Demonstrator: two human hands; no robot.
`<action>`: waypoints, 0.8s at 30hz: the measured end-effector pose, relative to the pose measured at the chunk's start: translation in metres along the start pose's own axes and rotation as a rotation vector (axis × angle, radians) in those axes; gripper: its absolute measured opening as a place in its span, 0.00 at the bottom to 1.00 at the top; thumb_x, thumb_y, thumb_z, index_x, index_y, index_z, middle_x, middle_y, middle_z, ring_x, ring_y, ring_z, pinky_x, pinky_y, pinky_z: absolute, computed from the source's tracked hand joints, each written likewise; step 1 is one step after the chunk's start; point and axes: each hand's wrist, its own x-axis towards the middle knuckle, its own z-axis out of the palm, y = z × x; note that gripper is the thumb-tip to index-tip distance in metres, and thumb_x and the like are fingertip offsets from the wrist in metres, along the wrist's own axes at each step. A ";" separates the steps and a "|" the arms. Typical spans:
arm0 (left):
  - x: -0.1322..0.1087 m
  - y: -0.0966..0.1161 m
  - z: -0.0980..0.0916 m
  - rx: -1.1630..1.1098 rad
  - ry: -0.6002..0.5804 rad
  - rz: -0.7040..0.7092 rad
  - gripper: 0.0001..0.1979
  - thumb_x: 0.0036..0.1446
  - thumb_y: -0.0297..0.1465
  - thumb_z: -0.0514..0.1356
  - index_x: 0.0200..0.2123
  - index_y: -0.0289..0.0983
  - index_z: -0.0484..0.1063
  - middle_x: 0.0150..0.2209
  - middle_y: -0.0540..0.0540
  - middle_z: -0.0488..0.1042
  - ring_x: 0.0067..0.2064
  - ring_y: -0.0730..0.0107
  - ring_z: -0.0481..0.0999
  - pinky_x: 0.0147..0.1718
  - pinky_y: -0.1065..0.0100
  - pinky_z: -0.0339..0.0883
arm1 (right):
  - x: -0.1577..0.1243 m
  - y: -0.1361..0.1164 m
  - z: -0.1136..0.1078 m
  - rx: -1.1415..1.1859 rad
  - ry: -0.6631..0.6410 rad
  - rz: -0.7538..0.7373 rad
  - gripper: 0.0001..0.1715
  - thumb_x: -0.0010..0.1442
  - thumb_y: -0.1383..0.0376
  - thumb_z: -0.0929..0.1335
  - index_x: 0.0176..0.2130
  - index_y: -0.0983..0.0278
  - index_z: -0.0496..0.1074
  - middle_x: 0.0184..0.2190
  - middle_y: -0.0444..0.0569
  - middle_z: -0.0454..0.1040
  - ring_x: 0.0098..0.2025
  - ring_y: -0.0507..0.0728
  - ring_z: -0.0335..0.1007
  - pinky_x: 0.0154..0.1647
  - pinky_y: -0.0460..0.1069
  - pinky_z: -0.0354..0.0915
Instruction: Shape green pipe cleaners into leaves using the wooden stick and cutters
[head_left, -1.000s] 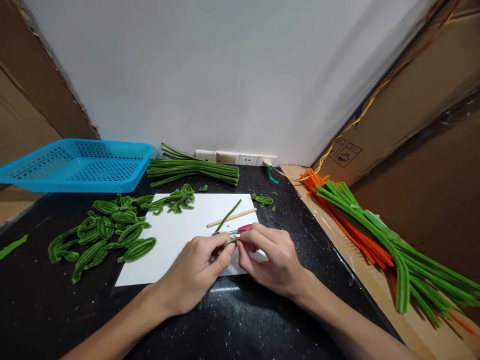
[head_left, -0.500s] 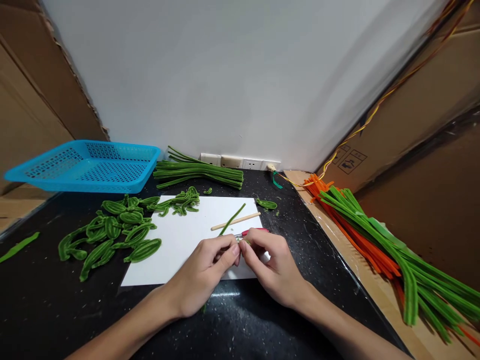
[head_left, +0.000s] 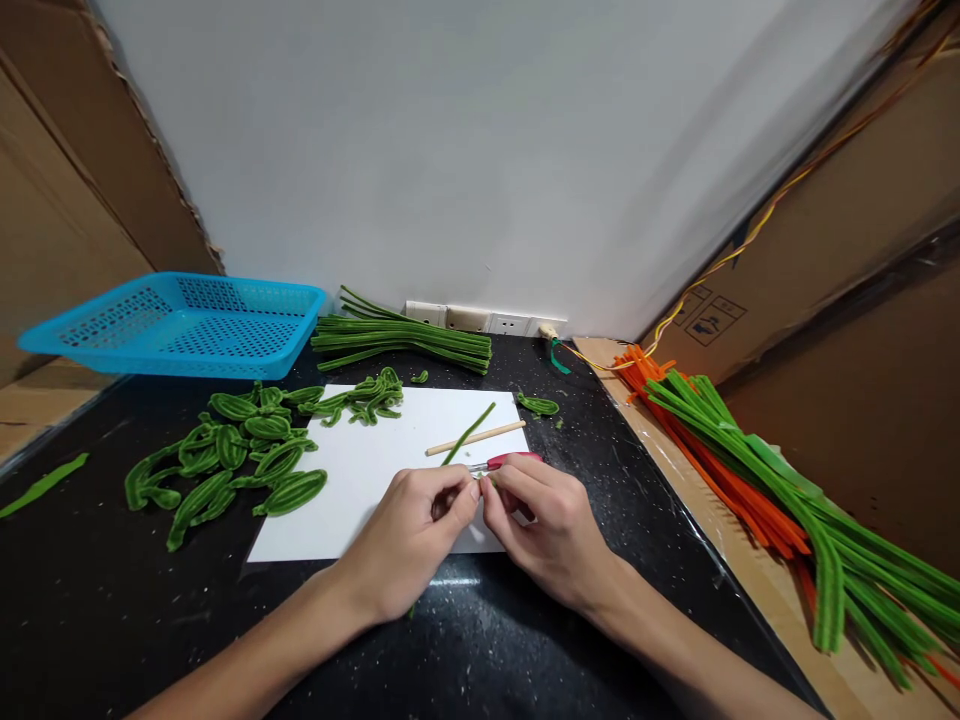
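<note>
My left hand (head_left: pixel 409 535) and my right hand (head_left: pixel 555 525) meet over the near edge of a white sheet (head_left: pixel 360 500), fingertips pinched together. Between them is a small piece of green pipe cleaner, mostly hidden by the fingers; a green end pokes out below my left hand. Just beyond the fingers lies a red-handled tool (head_left: pixel 516 460) with a metal end, partly covered by my right hand. A thin wooden stick (head_left: pixel 480 437) rests on the sheet, crossed by a straight green pipe cleaner (head_left: pixel 472 430).
Looped green pipe-cleaner leaves (head_left: pixel 232 445) are heaped at left, with smaller curled pieces (head_left: pixel 371 395) on the sheet. Behind stand a blue basket (head_left: pixel 292 345) and a bundle of green stems (head_left: pixel 405 342). Orange strips (head_left: pixel 720 470) and green strips (head_left: pixel 810 510) lie on cardboard at right.
The whole view has shifted slightly. Both hands stay pinched together in nearly the same place, with only small finger movement.
</note>
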 end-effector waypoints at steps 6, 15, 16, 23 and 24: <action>-0.003 0.001 -0.002 0.014 0.027 0.071 0.13 0.72 0.40 0.55 0.36 0.39 0.68 0.28 0.55 0.62 0.29 0.72 0.60 0.30 0.68 0.55 | 0.005 -0.005 -0.009 0.181 -0.042 0.312 0.23 0.73 0.63 0.64 0.25 0.63 0.65 0.22 0.40 0.61 0.24 0.50 0.54 0.27 0.47 0.52; 0.000 -0.002 -0.004 -0.005 0.100 0.085 0.19 0.73 0.41 0.54 0.30 0.39 0.64 0.26 0.54 0.60 0.29 0.72 0.58 0.29 0.67 0.52 | 0.004 -0.002 -0.006 0.246 0.006 0.340 0.11 0.72 0.64 0.66 0.37 0.63 0.75 0.29 0.44 0.73 0.28 0.52 0.64 0.30 0.47 0.60; 0.000 -0.003 -0.004 0.001 0.098 0.076 0.20 0.73 0.42 0.54 0.28 0.39 0.61 0.26 0.55 0.58 0.28 0.72 0.57 0.29 0.67 0.51 | 0.004 -0.002 -0.006 0.255 0.007 0.332 0.09 0.72 0.65 0.66 0.39 0.63 0.75 0.30 0.45 0.75 0.28 0.52 0.65 0.30 0.47 0.61; 0.000 0.000 -0.007 -0.052 0.054 0.050 0.21 0.74 0.45 0.51 0.31 0.38 0.64 0.28 0.53 0.61 0.30 0.71 0.60 0.30 0.67 0.55 | 0.001 -0.002 -0.007 0.270 0.070 0.167 0.11 0.68 0.73 0.67 0.47 0.63 0.77 0.36 0.47 0.79 0.30 0.51 0.72 0.31 0.46 0.69; 0.000 0.002 -0.007 -0.083 0.029 0.043 0.21 0.74 0.45 0.51 0.32 0.38 0.65 0.28 0.53 0.62 0.30 0.71 0.61 0.30 0.67 0.56 | 0.001 -0.003 -0.007 0.256 0.086 0.143 0.11 0.68 0.73 0.67 0.47 0.63 0.77 0.36 0.47 0.80 0.30 0.51 0.73 0.31 0.46 0.70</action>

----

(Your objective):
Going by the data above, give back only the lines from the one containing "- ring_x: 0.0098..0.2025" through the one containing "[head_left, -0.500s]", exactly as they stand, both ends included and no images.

(Finished task):
  - ring_x: 0.0098..0.2025
  - ring_y: -0.0507..0.0728
  - ring_z: -0.0335..0.1007
  - pinky_x: 0.0154..0.1647
  - pinky_y: -0.0460..0.1069
  - pinky_z: -0.0354..0.0915
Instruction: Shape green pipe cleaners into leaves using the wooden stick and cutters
[head_left, -1.000s] 
[head_left, -0.500s] 

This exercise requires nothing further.